Exercise instructions →
Go over the records and copy every line with the string "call".

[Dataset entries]
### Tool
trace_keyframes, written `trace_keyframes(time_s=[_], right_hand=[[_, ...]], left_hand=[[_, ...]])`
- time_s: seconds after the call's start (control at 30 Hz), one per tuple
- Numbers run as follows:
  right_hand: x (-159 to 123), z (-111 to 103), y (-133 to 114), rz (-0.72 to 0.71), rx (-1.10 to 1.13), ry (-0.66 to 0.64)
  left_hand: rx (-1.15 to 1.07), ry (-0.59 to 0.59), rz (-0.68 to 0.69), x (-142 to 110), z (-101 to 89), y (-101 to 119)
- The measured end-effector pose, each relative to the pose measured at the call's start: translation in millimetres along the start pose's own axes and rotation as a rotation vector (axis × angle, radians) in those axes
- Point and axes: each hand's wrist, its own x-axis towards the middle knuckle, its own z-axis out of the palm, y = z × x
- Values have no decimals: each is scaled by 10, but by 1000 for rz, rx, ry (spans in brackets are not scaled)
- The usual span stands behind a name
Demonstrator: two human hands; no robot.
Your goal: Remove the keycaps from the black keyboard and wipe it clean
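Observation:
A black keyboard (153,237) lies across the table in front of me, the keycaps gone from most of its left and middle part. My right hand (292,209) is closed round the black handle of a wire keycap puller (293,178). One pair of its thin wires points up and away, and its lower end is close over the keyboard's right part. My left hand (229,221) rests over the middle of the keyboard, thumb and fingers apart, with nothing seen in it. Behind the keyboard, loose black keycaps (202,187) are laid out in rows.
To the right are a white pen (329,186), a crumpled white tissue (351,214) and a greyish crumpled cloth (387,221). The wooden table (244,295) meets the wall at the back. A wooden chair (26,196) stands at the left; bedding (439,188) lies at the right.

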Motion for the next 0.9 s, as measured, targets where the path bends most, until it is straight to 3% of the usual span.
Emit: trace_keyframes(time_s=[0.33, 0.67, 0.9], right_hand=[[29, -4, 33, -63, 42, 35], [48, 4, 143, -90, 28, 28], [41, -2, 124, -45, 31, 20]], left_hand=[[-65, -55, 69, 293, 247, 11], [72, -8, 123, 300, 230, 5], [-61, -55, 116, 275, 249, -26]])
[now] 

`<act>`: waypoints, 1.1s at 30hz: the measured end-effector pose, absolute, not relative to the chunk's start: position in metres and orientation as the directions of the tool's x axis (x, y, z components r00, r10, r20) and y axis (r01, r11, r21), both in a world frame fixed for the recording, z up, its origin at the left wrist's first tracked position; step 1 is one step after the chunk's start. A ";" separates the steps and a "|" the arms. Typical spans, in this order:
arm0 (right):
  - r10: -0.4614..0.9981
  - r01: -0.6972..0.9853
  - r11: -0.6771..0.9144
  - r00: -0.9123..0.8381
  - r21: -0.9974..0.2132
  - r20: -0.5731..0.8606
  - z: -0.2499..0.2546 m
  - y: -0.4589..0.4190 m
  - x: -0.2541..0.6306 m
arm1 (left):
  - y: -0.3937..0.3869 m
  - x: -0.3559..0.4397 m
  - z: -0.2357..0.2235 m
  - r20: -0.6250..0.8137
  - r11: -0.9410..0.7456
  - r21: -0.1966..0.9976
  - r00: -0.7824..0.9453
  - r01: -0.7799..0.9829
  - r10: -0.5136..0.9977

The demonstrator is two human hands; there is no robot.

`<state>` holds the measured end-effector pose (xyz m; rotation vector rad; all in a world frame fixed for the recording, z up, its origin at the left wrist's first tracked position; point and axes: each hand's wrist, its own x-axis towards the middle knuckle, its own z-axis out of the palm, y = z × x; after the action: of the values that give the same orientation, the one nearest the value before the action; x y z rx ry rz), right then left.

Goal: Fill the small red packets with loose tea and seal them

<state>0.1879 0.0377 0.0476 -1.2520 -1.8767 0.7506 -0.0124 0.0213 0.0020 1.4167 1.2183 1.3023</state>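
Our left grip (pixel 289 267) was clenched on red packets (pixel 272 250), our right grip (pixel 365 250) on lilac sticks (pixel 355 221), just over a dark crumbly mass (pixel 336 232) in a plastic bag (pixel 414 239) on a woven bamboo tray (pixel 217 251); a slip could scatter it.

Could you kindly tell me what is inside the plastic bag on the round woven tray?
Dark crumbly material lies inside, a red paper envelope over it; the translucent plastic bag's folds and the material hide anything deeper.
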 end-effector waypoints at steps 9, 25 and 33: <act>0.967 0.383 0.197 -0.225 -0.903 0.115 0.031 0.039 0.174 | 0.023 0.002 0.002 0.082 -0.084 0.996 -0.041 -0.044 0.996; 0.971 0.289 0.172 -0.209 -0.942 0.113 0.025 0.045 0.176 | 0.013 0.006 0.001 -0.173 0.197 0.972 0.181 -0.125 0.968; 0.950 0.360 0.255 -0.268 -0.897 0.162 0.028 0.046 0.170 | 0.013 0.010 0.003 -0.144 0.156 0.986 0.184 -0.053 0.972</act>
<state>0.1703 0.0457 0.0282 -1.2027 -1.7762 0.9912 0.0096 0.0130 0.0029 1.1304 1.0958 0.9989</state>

Output for this task →
- time_s: seconds after the call's start (control at 30 Hz), one per tuple
- The measured end-effector pose, each relative to the pose measured at the call's start: translation in millimetres along the start pose's own axes and rotation as a rotation vector (axis × angle, radians) in those axes

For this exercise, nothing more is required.